Catching means are arranged in the upper part of the tower for retaining, as much as possible, the droplets of water carried by the cooling air. Indeed, it is important not to emit this water into the atmosphere as it contains germs which may have proliferated in the tower where the temperature favors such proliferation.
During use, the heat exchange body becomes loaded with a deposit of mineral salts (scale) because of the evaporation that occurs on the trickling surfaces. This deposit increases over time and may represent as much as ten times the weight of the body itself in some installations.
There are many disadvantages of this deposit: it obstructs the trickling and hence affects the efficiency of the heat exchange; various germs in the water can collect there in an environment that is favorable to their proliferation; it applies a very significant extra load on the support structure for the heat exchange body which is generally suspended inside the tower, etc.
There are, at least in theory, many means of overcoming this disadvantage.
One of these consists in chemically treating the water to be cooled to remove salts from it and hence prevent the heat exchange surfaces from scaling up. This method cannot be considered for cooling towers of electricity-generating, thermal, or nuclear power stations.
The scale can also be dissolved chemically using suitable solutions.
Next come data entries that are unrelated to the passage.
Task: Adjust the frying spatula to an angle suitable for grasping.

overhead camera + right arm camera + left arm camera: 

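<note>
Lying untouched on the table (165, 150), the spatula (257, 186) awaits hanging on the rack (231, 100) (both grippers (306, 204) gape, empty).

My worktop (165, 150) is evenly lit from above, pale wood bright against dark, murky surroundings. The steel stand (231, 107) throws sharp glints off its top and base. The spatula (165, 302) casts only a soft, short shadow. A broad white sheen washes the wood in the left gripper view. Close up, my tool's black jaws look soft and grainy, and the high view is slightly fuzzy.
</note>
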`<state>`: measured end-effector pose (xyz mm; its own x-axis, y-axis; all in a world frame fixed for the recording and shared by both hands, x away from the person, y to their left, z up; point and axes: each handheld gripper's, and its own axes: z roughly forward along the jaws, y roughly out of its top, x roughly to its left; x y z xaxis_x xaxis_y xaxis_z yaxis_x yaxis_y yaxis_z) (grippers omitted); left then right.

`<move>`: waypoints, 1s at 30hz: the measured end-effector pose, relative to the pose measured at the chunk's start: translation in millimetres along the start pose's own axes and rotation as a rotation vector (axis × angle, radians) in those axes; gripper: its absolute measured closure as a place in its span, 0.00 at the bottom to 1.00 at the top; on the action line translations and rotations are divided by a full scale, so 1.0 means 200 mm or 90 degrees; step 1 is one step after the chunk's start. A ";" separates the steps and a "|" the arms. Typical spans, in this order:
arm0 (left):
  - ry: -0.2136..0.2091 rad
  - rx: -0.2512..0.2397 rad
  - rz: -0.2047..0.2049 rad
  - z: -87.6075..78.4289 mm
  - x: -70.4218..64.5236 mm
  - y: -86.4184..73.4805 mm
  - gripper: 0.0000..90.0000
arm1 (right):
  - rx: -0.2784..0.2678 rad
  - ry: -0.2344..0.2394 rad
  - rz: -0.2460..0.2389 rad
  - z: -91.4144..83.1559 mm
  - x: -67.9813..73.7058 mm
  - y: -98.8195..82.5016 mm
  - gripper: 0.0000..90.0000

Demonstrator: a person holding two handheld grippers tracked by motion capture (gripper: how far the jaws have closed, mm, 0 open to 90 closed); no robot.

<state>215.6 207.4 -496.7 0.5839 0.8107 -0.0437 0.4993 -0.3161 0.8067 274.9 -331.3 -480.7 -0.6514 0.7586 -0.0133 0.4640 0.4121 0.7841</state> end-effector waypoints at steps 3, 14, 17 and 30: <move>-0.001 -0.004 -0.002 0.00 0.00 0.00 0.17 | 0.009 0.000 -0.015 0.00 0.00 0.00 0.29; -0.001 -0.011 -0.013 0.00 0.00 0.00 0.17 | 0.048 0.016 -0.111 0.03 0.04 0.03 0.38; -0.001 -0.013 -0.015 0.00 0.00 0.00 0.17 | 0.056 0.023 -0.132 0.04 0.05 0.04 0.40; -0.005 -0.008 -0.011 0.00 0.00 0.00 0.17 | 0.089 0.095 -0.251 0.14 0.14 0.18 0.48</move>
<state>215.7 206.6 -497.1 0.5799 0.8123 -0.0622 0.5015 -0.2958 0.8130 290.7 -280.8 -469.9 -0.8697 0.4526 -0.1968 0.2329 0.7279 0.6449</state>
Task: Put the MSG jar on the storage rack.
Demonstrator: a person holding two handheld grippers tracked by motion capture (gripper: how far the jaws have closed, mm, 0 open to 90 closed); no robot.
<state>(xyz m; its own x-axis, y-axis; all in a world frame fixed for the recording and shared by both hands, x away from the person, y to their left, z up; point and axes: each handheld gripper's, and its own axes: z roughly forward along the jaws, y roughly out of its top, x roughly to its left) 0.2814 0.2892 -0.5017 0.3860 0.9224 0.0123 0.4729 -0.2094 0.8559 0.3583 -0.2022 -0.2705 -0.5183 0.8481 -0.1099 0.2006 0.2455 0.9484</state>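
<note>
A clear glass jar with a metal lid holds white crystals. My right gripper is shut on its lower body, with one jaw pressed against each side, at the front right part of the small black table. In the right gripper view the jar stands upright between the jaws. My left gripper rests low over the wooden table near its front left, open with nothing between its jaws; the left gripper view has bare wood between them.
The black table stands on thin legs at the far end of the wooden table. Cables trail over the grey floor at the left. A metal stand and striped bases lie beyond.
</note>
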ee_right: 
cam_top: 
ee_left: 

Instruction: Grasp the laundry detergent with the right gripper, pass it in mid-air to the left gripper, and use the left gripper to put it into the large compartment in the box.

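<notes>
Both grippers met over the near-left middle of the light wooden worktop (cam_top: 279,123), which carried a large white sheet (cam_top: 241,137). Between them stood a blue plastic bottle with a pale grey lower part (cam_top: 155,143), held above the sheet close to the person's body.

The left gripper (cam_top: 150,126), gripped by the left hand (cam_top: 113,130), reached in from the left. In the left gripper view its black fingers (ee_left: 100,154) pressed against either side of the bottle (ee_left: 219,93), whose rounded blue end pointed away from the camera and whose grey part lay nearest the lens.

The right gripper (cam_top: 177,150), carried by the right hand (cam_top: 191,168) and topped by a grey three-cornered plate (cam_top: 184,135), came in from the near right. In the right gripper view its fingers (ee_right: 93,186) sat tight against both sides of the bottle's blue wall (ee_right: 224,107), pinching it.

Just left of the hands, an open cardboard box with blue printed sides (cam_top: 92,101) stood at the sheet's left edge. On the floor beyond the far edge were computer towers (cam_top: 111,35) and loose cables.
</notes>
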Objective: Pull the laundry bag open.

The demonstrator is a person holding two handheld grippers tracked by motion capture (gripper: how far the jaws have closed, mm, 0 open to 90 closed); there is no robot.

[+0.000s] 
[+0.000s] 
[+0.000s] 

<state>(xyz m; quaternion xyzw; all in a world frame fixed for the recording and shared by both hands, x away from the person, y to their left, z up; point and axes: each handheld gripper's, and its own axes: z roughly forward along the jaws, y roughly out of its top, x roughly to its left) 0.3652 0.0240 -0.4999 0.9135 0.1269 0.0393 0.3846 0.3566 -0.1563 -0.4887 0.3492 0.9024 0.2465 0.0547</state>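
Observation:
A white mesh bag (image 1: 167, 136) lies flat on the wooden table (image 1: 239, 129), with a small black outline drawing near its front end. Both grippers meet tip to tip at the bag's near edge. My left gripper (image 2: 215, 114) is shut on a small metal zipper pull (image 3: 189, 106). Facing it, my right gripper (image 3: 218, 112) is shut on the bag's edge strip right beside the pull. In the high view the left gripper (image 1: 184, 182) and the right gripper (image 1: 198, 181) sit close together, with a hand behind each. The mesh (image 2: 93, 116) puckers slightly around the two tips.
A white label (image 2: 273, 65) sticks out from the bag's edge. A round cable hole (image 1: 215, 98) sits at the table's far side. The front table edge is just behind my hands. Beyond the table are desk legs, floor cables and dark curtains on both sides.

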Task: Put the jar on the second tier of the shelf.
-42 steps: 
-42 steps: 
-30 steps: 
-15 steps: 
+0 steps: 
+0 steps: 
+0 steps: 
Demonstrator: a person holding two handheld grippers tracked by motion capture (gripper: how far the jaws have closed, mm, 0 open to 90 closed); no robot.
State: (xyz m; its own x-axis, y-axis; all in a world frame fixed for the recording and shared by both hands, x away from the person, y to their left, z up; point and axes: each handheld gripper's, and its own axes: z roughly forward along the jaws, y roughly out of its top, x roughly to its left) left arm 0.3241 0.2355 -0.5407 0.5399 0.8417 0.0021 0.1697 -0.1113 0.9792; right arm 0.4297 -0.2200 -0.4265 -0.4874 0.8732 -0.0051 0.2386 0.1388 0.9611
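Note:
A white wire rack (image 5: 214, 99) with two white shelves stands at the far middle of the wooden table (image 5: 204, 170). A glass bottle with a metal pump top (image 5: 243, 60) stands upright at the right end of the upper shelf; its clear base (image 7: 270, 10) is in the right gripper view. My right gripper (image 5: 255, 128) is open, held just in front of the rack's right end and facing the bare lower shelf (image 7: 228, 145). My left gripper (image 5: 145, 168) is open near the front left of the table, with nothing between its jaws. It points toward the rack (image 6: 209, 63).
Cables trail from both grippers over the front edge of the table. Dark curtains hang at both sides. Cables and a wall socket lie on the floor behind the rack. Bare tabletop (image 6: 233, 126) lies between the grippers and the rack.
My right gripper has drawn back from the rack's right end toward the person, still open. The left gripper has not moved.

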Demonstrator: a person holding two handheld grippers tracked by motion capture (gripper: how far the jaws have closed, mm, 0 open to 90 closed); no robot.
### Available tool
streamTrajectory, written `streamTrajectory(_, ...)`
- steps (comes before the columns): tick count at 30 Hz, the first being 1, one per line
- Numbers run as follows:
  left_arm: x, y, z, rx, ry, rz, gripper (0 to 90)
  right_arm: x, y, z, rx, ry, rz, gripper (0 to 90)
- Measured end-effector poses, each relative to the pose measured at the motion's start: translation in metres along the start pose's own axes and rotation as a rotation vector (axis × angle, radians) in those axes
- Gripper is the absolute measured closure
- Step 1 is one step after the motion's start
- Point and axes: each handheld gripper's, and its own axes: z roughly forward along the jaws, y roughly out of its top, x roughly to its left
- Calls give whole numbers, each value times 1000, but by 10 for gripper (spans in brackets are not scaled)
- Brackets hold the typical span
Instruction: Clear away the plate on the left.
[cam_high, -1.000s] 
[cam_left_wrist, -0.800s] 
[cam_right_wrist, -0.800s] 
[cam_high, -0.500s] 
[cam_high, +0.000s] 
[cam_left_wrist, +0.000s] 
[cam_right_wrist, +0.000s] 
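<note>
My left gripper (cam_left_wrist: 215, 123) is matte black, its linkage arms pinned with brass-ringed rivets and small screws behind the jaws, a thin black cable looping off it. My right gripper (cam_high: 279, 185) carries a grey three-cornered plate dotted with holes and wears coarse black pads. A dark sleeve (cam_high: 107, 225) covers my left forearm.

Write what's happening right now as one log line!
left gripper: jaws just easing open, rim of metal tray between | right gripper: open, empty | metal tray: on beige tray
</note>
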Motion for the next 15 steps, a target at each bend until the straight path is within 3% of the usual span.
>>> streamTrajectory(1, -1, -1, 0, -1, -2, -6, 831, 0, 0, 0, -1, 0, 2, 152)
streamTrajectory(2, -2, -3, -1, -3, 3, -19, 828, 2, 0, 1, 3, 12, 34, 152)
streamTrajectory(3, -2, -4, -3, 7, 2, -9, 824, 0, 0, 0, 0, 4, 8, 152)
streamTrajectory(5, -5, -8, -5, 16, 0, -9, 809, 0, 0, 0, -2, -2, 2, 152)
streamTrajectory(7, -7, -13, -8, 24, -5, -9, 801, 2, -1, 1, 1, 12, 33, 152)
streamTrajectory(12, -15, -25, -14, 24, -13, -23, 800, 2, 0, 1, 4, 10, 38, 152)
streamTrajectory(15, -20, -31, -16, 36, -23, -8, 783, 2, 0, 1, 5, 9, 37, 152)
This approach entails the awkward problem of treating the effluents, which has economic consequences for the cost of the operation.
It may be envisaged to shake the heat exchange body using any suitable mechanical means; although this method has been tested, it damages the heat exchange body, making it virtually unusable subsequently.
Lastly, this heat exchange body may be mechanically cleaned after it has been disassembled; this is an extremely expensive operation given the large size of this body (10 to 12,000 cubic meters in units of approximately two cubic meters).
FR 2.903.178 discloses a method and a machine which makes it possible to avoid the disadvantages of the existing or foreseeable solutions in order to clean the heat exchange bodies employed in air-cooling towers of electricity-generating power stations, in particular nuclear power stations.